REPUBLIKA.CO.ID, JAKARTA -- Wakil Ketua DPR RI Fadli Zon berharap rencana pemerintah untuk memindahkan Ibu Kota ke Provinsi Kalimantan Timur tidak menjadi pepesan kosong belaka. Hal ini menyusul masih banyaknya persoalan yang harus dihadapi untuk merealisasikan hal tersebut.
"Saya berharap hari ini kita tidak hanya berbicara pepesan kosong (soal wacana pemindahan Ibu Kota)," ujar Fadli di Jakarta, Selasa (3/9).
Fadli beranggapan wacana pemindahan Ibu Kota negara yang dicetuskan oleh Presiden Joko Widodo terkesan mendadak dan tergesa-gesa. Menurut dia, aspek terkait ekonomi, politik, sosial dan budaya hingga kini belum diperhitungkan secara matang.
Fadli mengatakan pemindahan Ibu Kota negara bisa saja dilakukan dengan syarat kondisi ekonomi telah membaik, serta permasalahan sosial seperti kemiskinan dan pengangguran teratasi. Hal ini sebagaimana terjadi di negara-negara lain yang telah lebih dulu memindahkan Ibu Kota negara.

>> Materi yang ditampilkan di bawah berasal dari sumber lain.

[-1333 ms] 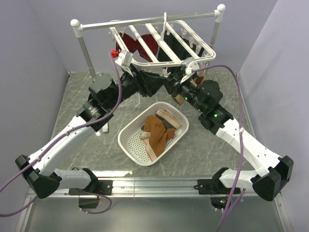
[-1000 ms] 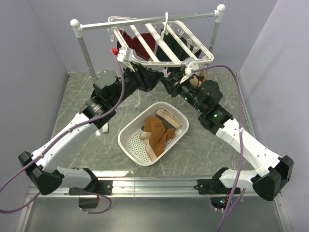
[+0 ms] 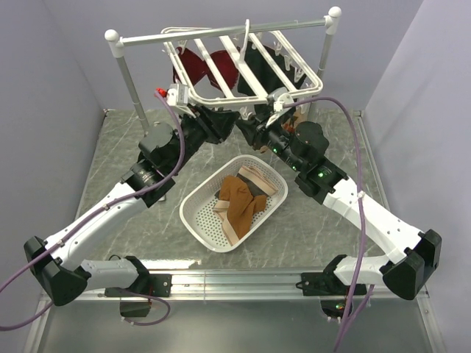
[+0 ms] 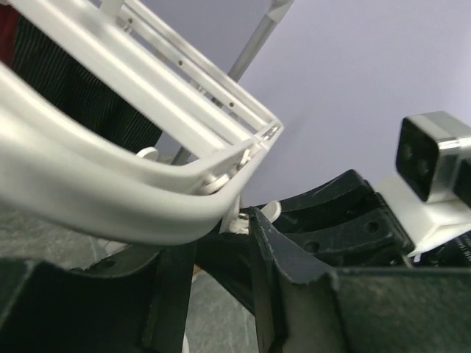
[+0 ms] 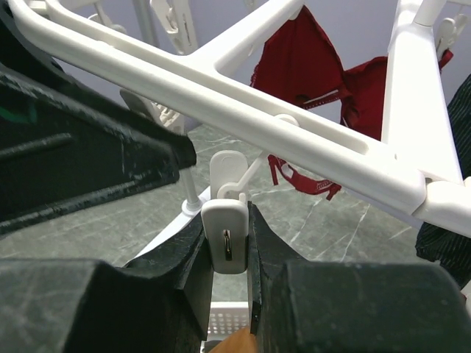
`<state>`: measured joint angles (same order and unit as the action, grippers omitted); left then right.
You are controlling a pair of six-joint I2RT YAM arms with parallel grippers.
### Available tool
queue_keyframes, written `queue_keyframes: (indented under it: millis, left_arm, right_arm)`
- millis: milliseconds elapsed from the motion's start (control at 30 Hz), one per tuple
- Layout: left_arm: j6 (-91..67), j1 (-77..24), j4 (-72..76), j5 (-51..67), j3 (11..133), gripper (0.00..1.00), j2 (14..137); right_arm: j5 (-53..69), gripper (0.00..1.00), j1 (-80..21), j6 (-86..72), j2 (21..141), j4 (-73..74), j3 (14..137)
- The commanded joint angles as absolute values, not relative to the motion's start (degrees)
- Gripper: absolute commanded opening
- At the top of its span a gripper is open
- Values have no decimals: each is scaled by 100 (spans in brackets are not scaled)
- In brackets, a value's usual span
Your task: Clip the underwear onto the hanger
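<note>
The white hanger (image 3: 234,53) hangs from the rail at the back. My left gripper (image 3: 223,122) reaches up under its front rim; in the left wrist view the rim (image 4: 110,198) crosses between my fingertips, where the left gripper (image 4: 222,220) grips it. My right gripper (image 3: 248,127) meets it from the right and, in the right wrist view, the right gripper (image 5: 227,215) is shut on a white dangling clip (image 5: 227,237) under a hanger bar (image 5: 243,103). The rust-brown underwear (image 3: 237,202) lies in the basket, held by neither gripper.
The white perforated basket (image 3: 193,220) sits mid-table with beige pieces beside the underwear. A red garment (image 3: 193,65) and a dark striped garment (image 3: 254,70) hang from the hanger. The grey rail's post (image 3: 132,88) stands back left. Purple walls close in on both sides.
Both grippers have risen and shifted left, and the hanger's front edge has lifted and swung left with them. The basket and underwear have not moved.
</note>
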<state>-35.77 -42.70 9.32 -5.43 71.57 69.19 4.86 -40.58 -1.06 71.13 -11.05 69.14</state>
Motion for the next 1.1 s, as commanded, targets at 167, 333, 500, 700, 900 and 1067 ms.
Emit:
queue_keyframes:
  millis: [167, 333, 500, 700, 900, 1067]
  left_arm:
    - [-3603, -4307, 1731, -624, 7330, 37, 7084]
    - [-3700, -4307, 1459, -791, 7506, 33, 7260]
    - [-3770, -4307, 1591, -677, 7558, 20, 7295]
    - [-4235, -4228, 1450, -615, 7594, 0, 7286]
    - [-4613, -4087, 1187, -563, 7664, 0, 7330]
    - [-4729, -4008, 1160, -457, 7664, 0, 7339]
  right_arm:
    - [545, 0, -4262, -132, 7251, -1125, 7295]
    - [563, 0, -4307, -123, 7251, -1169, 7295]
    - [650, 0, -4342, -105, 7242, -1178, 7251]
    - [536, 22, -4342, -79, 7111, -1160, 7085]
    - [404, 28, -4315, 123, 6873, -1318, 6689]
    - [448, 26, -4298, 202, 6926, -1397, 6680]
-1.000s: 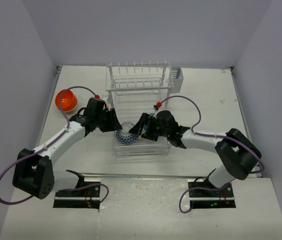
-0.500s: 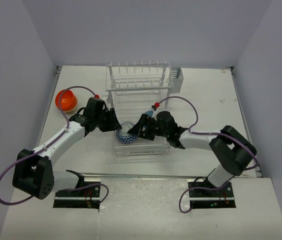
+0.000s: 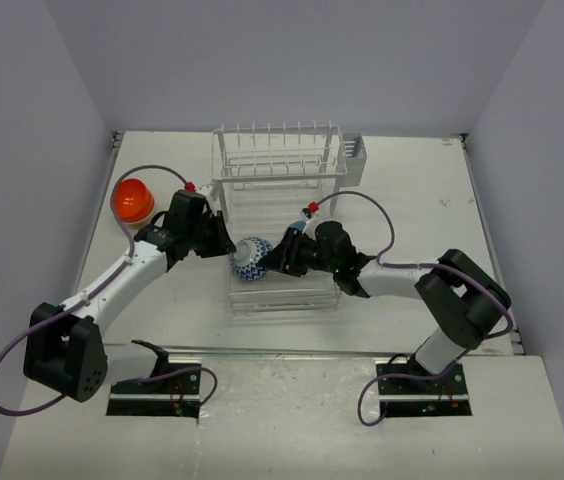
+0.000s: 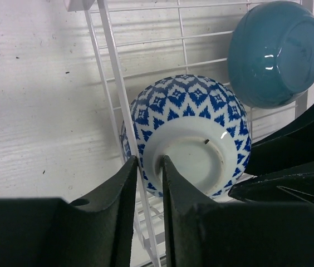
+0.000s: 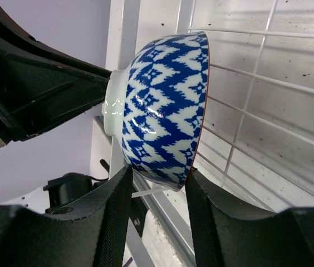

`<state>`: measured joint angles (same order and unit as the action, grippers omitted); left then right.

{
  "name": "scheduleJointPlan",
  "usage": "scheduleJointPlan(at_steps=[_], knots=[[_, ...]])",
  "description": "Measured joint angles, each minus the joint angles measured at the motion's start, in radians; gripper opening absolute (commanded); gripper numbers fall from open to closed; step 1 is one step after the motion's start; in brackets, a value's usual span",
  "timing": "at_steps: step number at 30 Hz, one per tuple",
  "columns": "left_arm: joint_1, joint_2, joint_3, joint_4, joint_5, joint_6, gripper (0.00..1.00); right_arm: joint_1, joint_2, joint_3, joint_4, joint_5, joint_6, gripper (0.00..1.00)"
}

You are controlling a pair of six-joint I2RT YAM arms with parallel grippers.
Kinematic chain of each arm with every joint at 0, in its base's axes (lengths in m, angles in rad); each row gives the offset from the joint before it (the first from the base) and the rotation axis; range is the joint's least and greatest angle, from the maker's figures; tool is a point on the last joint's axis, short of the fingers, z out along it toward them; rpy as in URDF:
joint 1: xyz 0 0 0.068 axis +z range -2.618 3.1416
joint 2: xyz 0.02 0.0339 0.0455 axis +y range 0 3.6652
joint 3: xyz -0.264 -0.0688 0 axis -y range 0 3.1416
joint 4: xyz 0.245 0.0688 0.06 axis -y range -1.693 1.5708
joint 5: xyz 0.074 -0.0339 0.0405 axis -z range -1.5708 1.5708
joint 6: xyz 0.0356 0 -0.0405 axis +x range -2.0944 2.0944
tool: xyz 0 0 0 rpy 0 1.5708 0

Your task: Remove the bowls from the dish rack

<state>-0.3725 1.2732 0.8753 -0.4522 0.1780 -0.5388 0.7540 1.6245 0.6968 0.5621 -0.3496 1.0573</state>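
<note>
status: blue-and-white bowl (image 3: 250,259) on edge over dish rack (image 3: 282,175) front, foot toward left gripper (image 4: 148,164), clamped on its foot ring; mouth toward right gripper (image 5: 154,183), jaws straddling the rim, i cannot confirm their grip

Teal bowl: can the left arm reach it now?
Probably not: left gripper is shut on the patterned bowl by its foot ring, and that bowl sits between it and the teal bowl.

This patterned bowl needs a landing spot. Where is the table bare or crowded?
The white tabletop is bare right of the white wire dish rack, out to the edge. Left, the glossy orange bowl and left arm take room. Crowded: the rack's front tray, around the blue-and-white patterned bowl.
</note>
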Motion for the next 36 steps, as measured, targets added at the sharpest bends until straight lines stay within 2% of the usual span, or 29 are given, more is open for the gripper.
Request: scheduleJointPlan(at_steps=[5,8,16,18,20,23,27,36], knots=[[0.002,-0.003,0.004,0.000,-0.007,0.009,0.00,0.004,0.040,0.032,0.025,-0.035,0.000,0.41],[0.005,-0.003,0.009,0.000,-0.012,0.013,0.00,0.005,0.069,0.053,0.050,-0.058,0.001,0.36],[0.005,0.006,0.020,0.011,-0.012,0.033,0.00,0.008,0.108,0.068,0.090,-0.072,-0.008,0.33],[0.005,0.013,0.020,0.023,-0.003,0.035,0.00,0.008,0.114,0.068,0.094,-0.077,-0.020,0.22],[0.006,0.017,0.023,0.035,-0.010,0.037,0.00,0.008,0.119,0.072,0.115,-0.093,-0.037,0.15],[0.011,0.021,0.027,0.055,-0.024,0.045,0.00,0.014,0.119,0.101,0.144,-0.104,-0.062,0.12],[0.011,0.031,0.028,0.051,-0.019,0.047,0.00,0.015,0.121,0.117,0.168,-0.114,-0.085,0.00],[0.012,0.037,0.028,0.054,-0.025,0.053,0.00,0.016,0.136,0.134,0.179,-0.124,-0.143,0.00]])
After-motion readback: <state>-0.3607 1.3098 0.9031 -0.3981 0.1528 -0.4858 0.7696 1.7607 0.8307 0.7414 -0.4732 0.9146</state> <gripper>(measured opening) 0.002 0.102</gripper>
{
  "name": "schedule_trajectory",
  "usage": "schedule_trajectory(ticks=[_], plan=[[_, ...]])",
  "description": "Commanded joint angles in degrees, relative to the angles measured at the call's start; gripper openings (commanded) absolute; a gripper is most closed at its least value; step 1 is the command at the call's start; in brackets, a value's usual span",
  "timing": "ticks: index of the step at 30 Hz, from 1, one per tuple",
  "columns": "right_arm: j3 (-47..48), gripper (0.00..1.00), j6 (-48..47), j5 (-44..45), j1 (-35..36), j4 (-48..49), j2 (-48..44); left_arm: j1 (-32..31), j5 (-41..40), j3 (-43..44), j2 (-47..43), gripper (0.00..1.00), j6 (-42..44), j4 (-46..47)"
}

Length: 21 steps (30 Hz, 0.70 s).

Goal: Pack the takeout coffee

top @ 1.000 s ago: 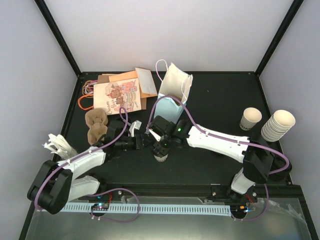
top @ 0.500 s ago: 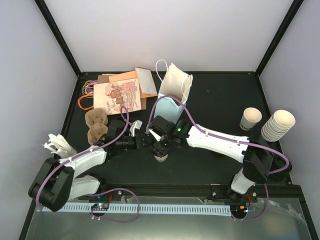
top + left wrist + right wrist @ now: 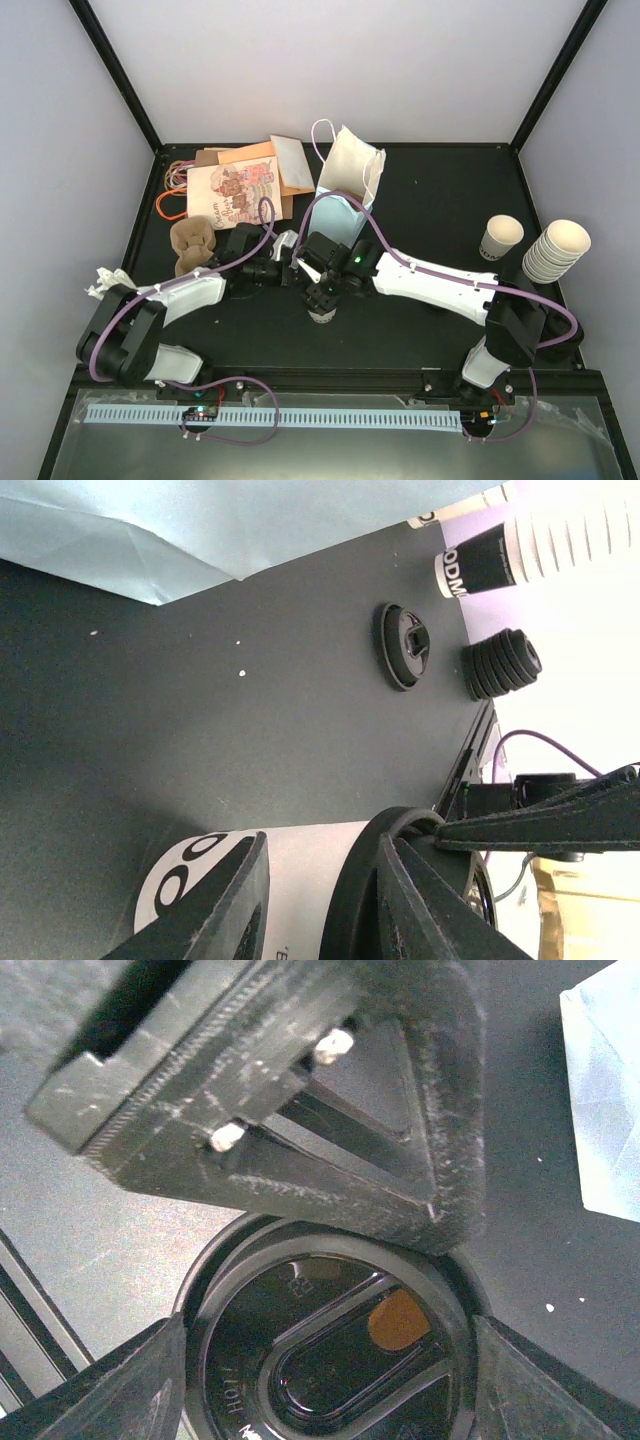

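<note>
grasping step: takeout coffee (image 3: 330, 1360) stands upright on the worktop (image 3: 440, 200) | right fingers (image 3: 120, 1390) flank its lid rim, clamped or not you cannot tell | left fingers (image 3: 240, 910) parted just beside | next, likely: you lift it level into the paper bag (image 3: 350, 170) behind.

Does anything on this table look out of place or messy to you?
One black lid lies alone on the table, apart from the stack of lids beside it. Nothing looks spilled; the takeout coffee stands capped.
</note>
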Motion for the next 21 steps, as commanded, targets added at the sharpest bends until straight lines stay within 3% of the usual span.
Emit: schedule_trajectory(ticks=[1,21], plan=[[-4.0,0.75,-1.9,-5.2,2.3,-3.5,3.8,-1.5,4.0,2.7,2.7,0.32,5.2,-7.0],[-6.9,0.74,1.5,-7.5,1.9,-3.1,3.5,-1.4,0.6,-1.8,5.2,0.31,3.7,-6.3]])
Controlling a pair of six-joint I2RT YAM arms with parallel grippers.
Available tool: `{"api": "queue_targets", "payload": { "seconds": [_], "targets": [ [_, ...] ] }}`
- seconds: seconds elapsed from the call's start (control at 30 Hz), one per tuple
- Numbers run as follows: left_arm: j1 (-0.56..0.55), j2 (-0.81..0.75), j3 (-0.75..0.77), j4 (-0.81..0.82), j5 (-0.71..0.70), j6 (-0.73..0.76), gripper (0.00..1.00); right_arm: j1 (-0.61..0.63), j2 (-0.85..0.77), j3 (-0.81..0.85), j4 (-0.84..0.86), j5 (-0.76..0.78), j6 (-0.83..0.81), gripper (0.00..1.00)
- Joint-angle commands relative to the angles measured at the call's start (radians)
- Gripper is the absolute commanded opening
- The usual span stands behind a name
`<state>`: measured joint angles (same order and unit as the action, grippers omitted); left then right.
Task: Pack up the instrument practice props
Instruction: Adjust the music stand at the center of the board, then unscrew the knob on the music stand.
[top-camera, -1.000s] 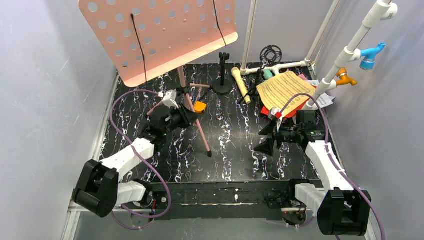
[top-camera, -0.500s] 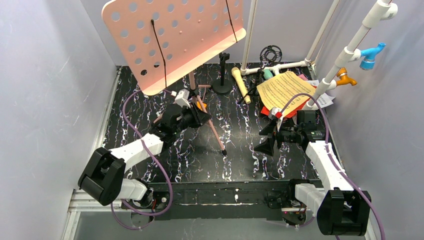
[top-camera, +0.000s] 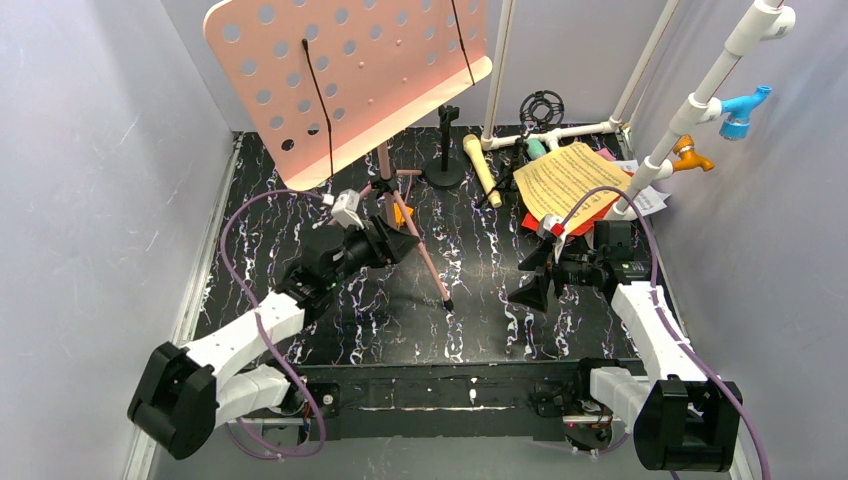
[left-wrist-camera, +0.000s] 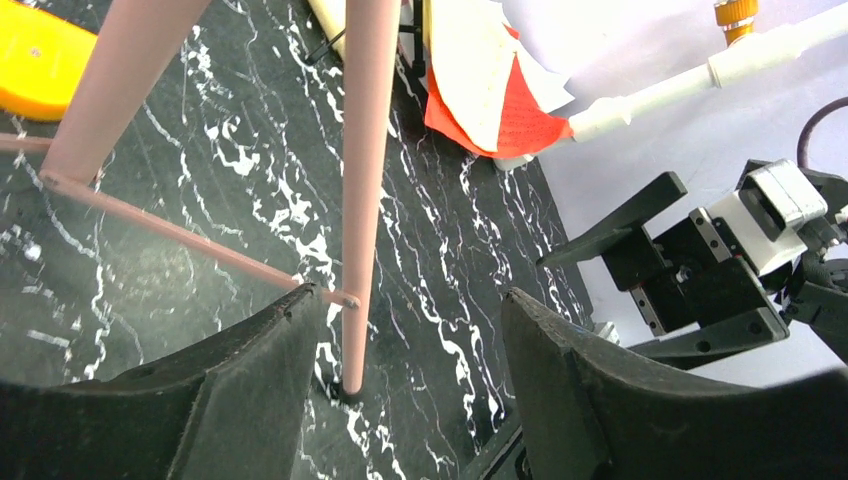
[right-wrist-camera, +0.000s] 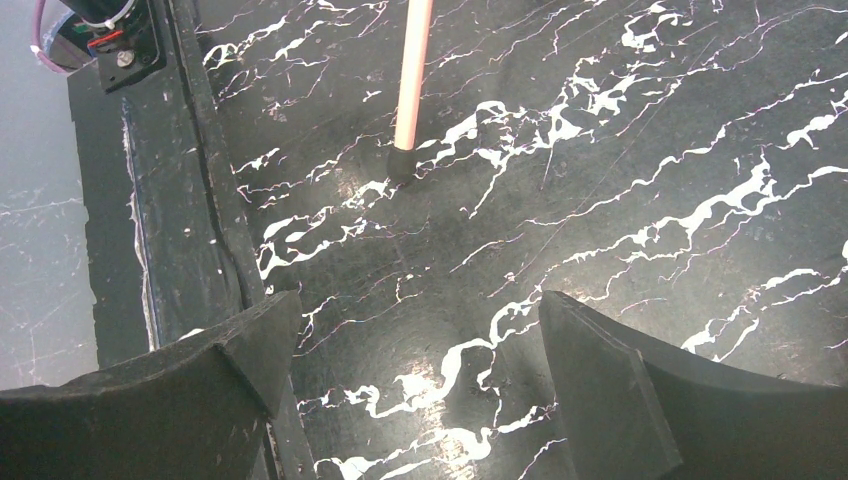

Namun, dirinya menilai syarat tersebut belum bisa dipenuhi oleh pemerintah. "Sekarang kita lihat hutang luar negeri besar, persoalan pangan dan energi, jadi masih ada persoalan dasar. Lalu tiba-tiba memindahkan ibu kota dengan biaya besar," kata Fadli.
"Ini juga belum ada di APBN, lantas siapa yang membiayai pemindahan Ibu Kota ini? Tentu menimbulkan kekhawatiran," sambung dia.
Selain itu, lanjutnya, rencana pemindahan Ibu Kota juga masih terganjal masalah legalitas, seiring belum adanya payung hukum yang menaungi. Fadli mengatakan setidaknya terdapat sejumlah undang-undang yang perlu direvisi untuk melegalkan rencana pemindahan Ibu Kota Negara.
Di antaranya, UU Nomor 29 tahun 2007, UU Nomor 24 tahun 2007, UU Nomor 23 tahun 2002, dan UU Nomor 10 tahun 2016. "Jadi pemindahan Ibu Kota ini perlu proses panjang," ucap dia.